次に開発した系の評価を行っている。その結果、開発した宿主ベクター系はベクター導入から2週間で簡便に大量のポリクローナル発現細胞を取得でき、ハイスループットスクリーニングにおいても十分な安定性を有することが確認された。

第2章では、開発した宿主ベクター系を用いて116種のオーファンGPCRのリガンドスクリーニングを行い、そのうちのひとつ、GPR97のリガンドとしてチロキシン(T4)を同定している。甲状腺ホルモンであるチロキシンの受容体としては核内受容体がよく知られているが、それ以外の受容体の存在が示唆されていたものの実体は不明であった。論文提出者の発見したGPR97が未知であった受容体に相当する可能性が高い。各種チロキシンの効果を調べたところ、T4>T3>rT3の順にリガンドとしての効果が強かった。これに加え、抗真菌剤isoconazoleもGPR97作動活性があることがみつかった。さらに、GPR97はヒト末梢血好中球に選択的に高発現しており、好中球様に分化誘導したHL-60細胞において、チロキシンが細胞内cAMPレベルを上昇させ、活性酸素産生レベルを低下させることが明らかとなった。このことから、血中のチロキシンがGPR97を介して好中球の活性酸素産生を抑制的に制御している可能性が示唆された。

第3章では生体ホルモンプロスタノイドの受容体のうちFP受容体の眼圧降下作用に注目し、FP受容体に作動する化学物質の検索を行っている。大規模ランダム化合物スクリーニングを実施した結果、複数のヒット化合物を取得し、さらに、誘導体展開を行うことにより、非プロスタノイド骨格を持ち活性の高いcompound Bの取得に成功した。

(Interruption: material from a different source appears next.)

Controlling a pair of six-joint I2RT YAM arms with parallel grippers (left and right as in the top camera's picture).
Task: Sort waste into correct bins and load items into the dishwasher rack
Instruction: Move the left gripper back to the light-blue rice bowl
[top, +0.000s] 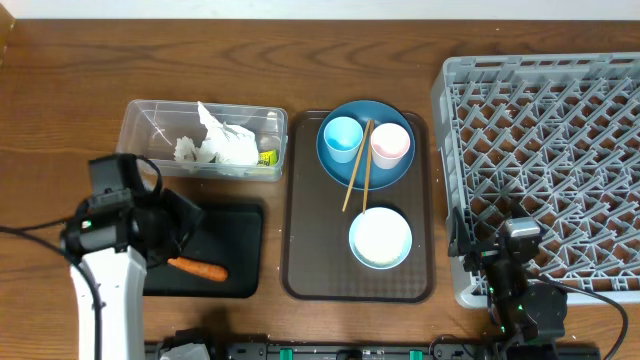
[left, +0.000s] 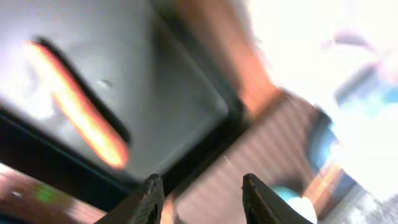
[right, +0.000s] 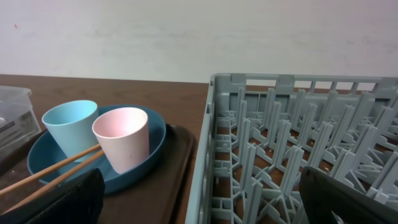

正常眼圧サルを用いてcompound Bの作用を検討し、確かに眼圧降下作用が認められた。この効果を他のFP作動性化合物と房水中最大濃度を加味して定量的に比較した結果、薬効順位が合理的に説明できたことから、サルにおいてもFPシグナルが眼圧降下作用に主に寄与していることが示された。

以上、本論文は精緻な最適化を繰り返して新規な宿主ベクター系を開発し、それを適用して大規模なスクリーニングを繰り返し、その結果、チロキシンの細胞表面における受容体の同定と機能の推定に成功し、さらに眼圧降下作用のある新規骨格を持つ化合物の発見を行っており、科学的に新規性の高い研究であると認められる。

なお、本論文第III部第1章は西達也氏、國友博文氏、成田吉泰氏、佐々木克敏氏、三村英樹氏との共同研究であるが、論文提出者が主体となって分析および検証を行ったもので、論文提出者の寄与が十分であると判断する。

したがって、博士(理学)の学位を授与できると認める。